Chinese stocks retreated on concerns over slowing growth and a property sector meltdown
Asian stocks were mostly lower on Tuesday, with Hong Kong’s Hang Sang shedding more than 2% amid a sell-off in real estate shares amid profit-taking following recent gains fueled by government efforts to support the property industry. Chinese stocks retreated on concerns over slowing growth and a property sector meltdown. A private survey showed that Chinese service sector activity grew less than expected last month. Japan’s Nikkei 225 fell slightly after data showed household spending slowed more than expected in July. However, the index managed to turn slightly positive afterwards.
Following suit, European equities fell on Tuesday as well, with the Stoxx 600 index shedding nearly 0.5% after early deals. Construction and retail stocks were leading losses. On the data front, the ECB’s monthly survey showed that inflation expectations among Eurozone consumers remained unchanged in July, while those for three years ahead edged up. Meanwhile, Euro zone producer prices fell for a seventh consecutive month in July. The PPI fell 0.5% in July from June and by 7.6% year-on-year while economists had expected a monthly fall of 0.6% and a 7.6% year-on-year decline.

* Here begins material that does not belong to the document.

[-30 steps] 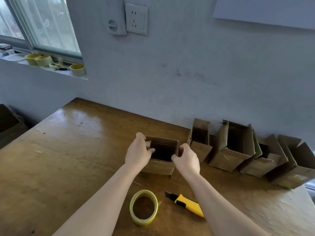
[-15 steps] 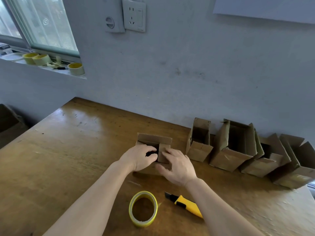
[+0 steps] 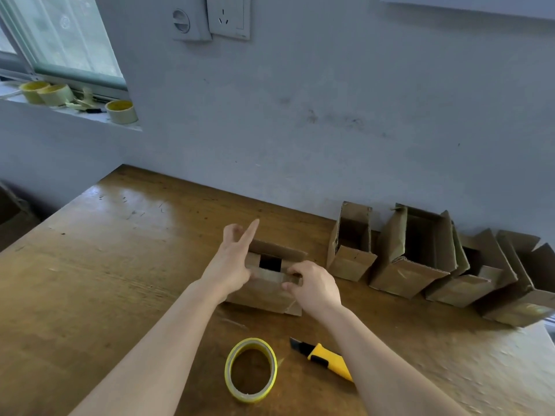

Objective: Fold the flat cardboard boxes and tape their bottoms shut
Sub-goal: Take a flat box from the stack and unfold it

Against this backdrop, EURUSD fell after modest gains during the previous session. The euro came under renewed selling pressure amid a combination of weak economic data out of the Eurozone and a stronger dollar. The USD index keeps climbing north, challenging late-May highs around 104.50. The greenback is buoyed by a risk-off environment across global financial markets, with rising Treasury yields adding to the upbeat tone surrounding the US currency. Should the euro fail to hold above 1.0740, the pair may target the 1.0700 figure next.
In other markets, oil prices hold steady around November highs, treading water below the $89 figure that now represents the immediate barrier for buyers. In part, Brent crude struggles to extend the ascent today due to risk aversion. Still, oil futures refrain from a deeper retreat, slinging to the upper end of the extended trading range. If the upside pressure reemerges, oil prices may challenge the $90 mark this week. Otherwise, a local downside correction could take place in the near term.